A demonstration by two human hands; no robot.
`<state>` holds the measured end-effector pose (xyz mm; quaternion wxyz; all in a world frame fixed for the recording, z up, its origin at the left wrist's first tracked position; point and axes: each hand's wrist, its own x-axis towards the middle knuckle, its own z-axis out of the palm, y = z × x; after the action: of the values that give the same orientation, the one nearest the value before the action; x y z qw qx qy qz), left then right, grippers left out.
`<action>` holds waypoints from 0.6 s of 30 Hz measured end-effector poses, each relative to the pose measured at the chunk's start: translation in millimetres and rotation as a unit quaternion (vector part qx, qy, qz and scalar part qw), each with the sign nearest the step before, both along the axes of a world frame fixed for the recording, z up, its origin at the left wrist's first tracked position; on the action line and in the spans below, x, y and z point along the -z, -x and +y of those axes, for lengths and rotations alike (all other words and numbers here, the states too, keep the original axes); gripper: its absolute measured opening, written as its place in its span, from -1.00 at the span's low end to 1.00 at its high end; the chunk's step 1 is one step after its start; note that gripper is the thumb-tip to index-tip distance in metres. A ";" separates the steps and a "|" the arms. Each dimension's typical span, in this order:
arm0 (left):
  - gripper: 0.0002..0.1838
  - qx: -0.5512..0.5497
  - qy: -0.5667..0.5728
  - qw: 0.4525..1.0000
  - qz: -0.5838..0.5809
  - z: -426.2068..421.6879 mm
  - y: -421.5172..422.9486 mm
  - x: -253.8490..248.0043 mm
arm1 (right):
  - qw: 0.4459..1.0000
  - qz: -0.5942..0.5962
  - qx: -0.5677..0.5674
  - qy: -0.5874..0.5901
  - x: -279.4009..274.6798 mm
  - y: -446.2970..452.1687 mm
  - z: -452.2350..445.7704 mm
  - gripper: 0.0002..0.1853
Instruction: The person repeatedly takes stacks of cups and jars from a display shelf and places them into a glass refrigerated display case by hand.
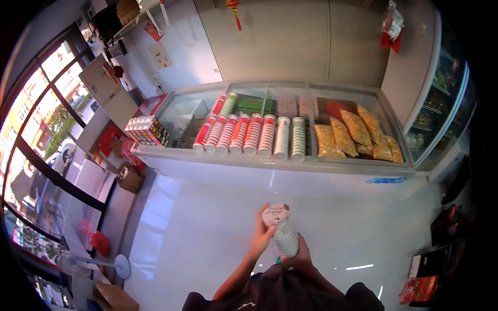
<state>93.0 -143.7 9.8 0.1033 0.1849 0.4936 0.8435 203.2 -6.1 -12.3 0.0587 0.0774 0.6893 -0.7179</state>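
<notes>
A stack of white cups with a printed, pinkish-white round top is held between my two hands, tilted in front of my body. My left hand is closed around its upper end, thumb across the near side. Lower down, my right hand is closed around the bottom of the stack, its fingers partly hidden. Beyond them, similar stacks in red and white and in white and green lie in rows inside the glass-topped display freezer.
Bags of yellowish food fill the freezer's right section. A pack of cans sits at its left end. A glass-door cabinet is at right. A fan and a cardboard box are at lower left, red boxes at lower right.
</notes>
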 end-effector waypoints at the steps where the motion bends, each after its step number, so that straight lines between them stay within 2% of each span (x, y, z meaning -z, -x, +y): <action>1: -0.27 -0.021 0.106 0.993 0.051 4.7 24.6 37.7 | 0.995 0.070 0.048 -0.048 17.3 30.1 6.6 -0.05; 3: -0.30 -0.004 0.181 0.983 0.025 17.5 53.1 59.6 | 0.985 0.122 0.115 -0.048 35.2 90.1 11.0 -0.07; 5: -0.34 0.034 0.263 0.963 -0.046 27.2 77.8 52.7 | 0.984 0.116 0.132 0.016 35.7 156.5 26.4 -0.07; 6: -0.31 0.041 0.256 0.963 -0.073 27.9 88.9 54.4 | 0.982 0.127 0.133 0.037 34.9 188.5 34.8 -0.05; 8: -0.28 0.008 0.303 0.953 -0.007 35.8 119.9 53.1 | 0.972 0.174 0.137 0.074 34.2 245.0 49.2 -0.03; 10: -0.27 0.016 0.315 0.949 0.014 46.6 156.6 52.2 | 0.975 0.154 0.136 0.079 12.1 279.2 65.7 -0.01; 11: -0.24 -0.005 0.321 0.945 0.059 55.1 173.2 45.9 | 0.976 0.142 0.136 0.091 2.5 295.1 73.5 0.01; 12: -0.14 0.010 0.328 0.939 0.100 61.6 195.9 56.0 | 0.970 0.160 0.134 0.122 5.2 307.9 79.7 0.05; 14: -0.04 0.052 0.379 0.914 0.134 75.6 238.6 43.3 | 0.982 0.118 0.130 0.068 6.1 327.2 95.1 0.09; 15: 0.03 0.051 0.344 0.923 0.167 84.5 260.8 47.9 | 0.980 0.123 0.147 0.050 8.3 339.0 99.0 0.10; 16: 0.05 0.077 0.338 0.925 0.158 93.4 280.8 32.1 | 0.976 0.129 0.171 0.030 12.4 351.4 100.5 0.12; 17: 0.08 0.108 0.328 0.926 0.155 97.7 300.1 25.5 | 0.966 0.155 0.191 0.075 18.7 366.2 100.8 0.18; 18: 0.12 0.143 0.317 0.925 0.155 98.0 319.9 26.8 | 0.966 0.167 0.190 0.056 16.5 378.9 103.0 0.19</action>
<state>-226.9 -45.7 -17.0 0.1981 0.3394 0.7133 0.5803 -175.7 96.9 -28.7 -0.1906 0.0826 0.6207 -0.7561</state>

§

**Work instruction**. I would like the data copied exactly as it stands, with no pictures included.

**Exercise solution**.
A demonstration by two human hands; no robot.
`<state>` holds the measured end-effector pose (xyz mm; quaternion wxyz; all in a world frame fixed for the recording, z up, its origin at the left wrist's first tracked position; point and axes: each hand's wrist, its own x-axis towards the middle knuckle, its own z-axis out of the palm, y = z × x; after the action: of the values that give the same orientation, the one nearest the value before the action; x y z qw qx qy qz), left then right, grippers left out.
`<action>` holds waypoints from 0.6 s of 30 Hz measured end-effector poses, each relative to the pose measured at the chunk's start: translation in millimetres and rotation as a unit quaternion (vector part qx, qy, qz and scalar part qw), each with the sign nearest the step before, both along the axes of a world frame fixed for the recording, z up, its origin at the left wrist's first tracked position; on the action line and in the spans below, x, y and z point along the -z, -x and +y of those axes, for lengths and rotations alike (all other words and numbers here, the states too, keep the original axes); gripper: its absolute measured opening, written as its place in its span, from -1.00 at the span's low end to 1.00 at its high end; the chunk's step 1 is one step after its start; note that gripper is the thumb-tip to index-tip distance in metres. A ";" separates the steps and a "|" the arms. Each dimension's typical span, in this order:
arm0 (left):
  - gripper: 0.0002..0.1838
  - qx: -0.5512..0.5497
  - qy: -0.5667..0.5728
  - qw: 0.4525..1.0000
  - qz: -0.5838..0.5809
  - z: -426.2068..421.6879 mm
  - y: -421.5172..422.9486 mm
  - x: -253.8490..248.0043 mm
arm1 (right):
  - qw: 0.4459..1.0000
  - qz: -0.5942..0.5962
  - qx: -0.5677..0.5674
  - qy: -0.5874..0.5901
  - x: -279.4009..274.6798 mm
  - y: -446.2970..452.1687 mm
  - z: -452.2350..445.7704 mm
  - gripper: 0.0002..0.1853
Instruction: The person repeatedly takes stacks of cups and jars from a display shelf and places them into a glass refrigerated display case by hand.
<state>93.0 -143.7 9.8 0.1033 0.1849 0.4936 0.8435 203.2 -6.1 -12.3 0.0587 0.0774 0.6893 -0.7179</state>
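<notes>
A stack of white cups with a printed, pinkish-white round top is held between my two hands, tilted in front of my body. My left hand is closed around its upper end, thumb across the near side. Lower down, my right hand is closed around the bottom of the stack, its fingers partly hidden. Beyond them, similar stacks in red and white and in white and green lie in rows inside the glass-topped display freezer.
Bags of yellowish food fill the freezer's right section. A pack of cans sits at its left end. A glass-door cabinet is at right. A fan and a cardboard box are at lower left, red boxes at lower right.
</notes>
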 end-effector waypoints at the steps where the motion bends, each after its step number, so that straight lines between them stay within 2% of each span (x, y, z meaning -z, -x, +y): <action>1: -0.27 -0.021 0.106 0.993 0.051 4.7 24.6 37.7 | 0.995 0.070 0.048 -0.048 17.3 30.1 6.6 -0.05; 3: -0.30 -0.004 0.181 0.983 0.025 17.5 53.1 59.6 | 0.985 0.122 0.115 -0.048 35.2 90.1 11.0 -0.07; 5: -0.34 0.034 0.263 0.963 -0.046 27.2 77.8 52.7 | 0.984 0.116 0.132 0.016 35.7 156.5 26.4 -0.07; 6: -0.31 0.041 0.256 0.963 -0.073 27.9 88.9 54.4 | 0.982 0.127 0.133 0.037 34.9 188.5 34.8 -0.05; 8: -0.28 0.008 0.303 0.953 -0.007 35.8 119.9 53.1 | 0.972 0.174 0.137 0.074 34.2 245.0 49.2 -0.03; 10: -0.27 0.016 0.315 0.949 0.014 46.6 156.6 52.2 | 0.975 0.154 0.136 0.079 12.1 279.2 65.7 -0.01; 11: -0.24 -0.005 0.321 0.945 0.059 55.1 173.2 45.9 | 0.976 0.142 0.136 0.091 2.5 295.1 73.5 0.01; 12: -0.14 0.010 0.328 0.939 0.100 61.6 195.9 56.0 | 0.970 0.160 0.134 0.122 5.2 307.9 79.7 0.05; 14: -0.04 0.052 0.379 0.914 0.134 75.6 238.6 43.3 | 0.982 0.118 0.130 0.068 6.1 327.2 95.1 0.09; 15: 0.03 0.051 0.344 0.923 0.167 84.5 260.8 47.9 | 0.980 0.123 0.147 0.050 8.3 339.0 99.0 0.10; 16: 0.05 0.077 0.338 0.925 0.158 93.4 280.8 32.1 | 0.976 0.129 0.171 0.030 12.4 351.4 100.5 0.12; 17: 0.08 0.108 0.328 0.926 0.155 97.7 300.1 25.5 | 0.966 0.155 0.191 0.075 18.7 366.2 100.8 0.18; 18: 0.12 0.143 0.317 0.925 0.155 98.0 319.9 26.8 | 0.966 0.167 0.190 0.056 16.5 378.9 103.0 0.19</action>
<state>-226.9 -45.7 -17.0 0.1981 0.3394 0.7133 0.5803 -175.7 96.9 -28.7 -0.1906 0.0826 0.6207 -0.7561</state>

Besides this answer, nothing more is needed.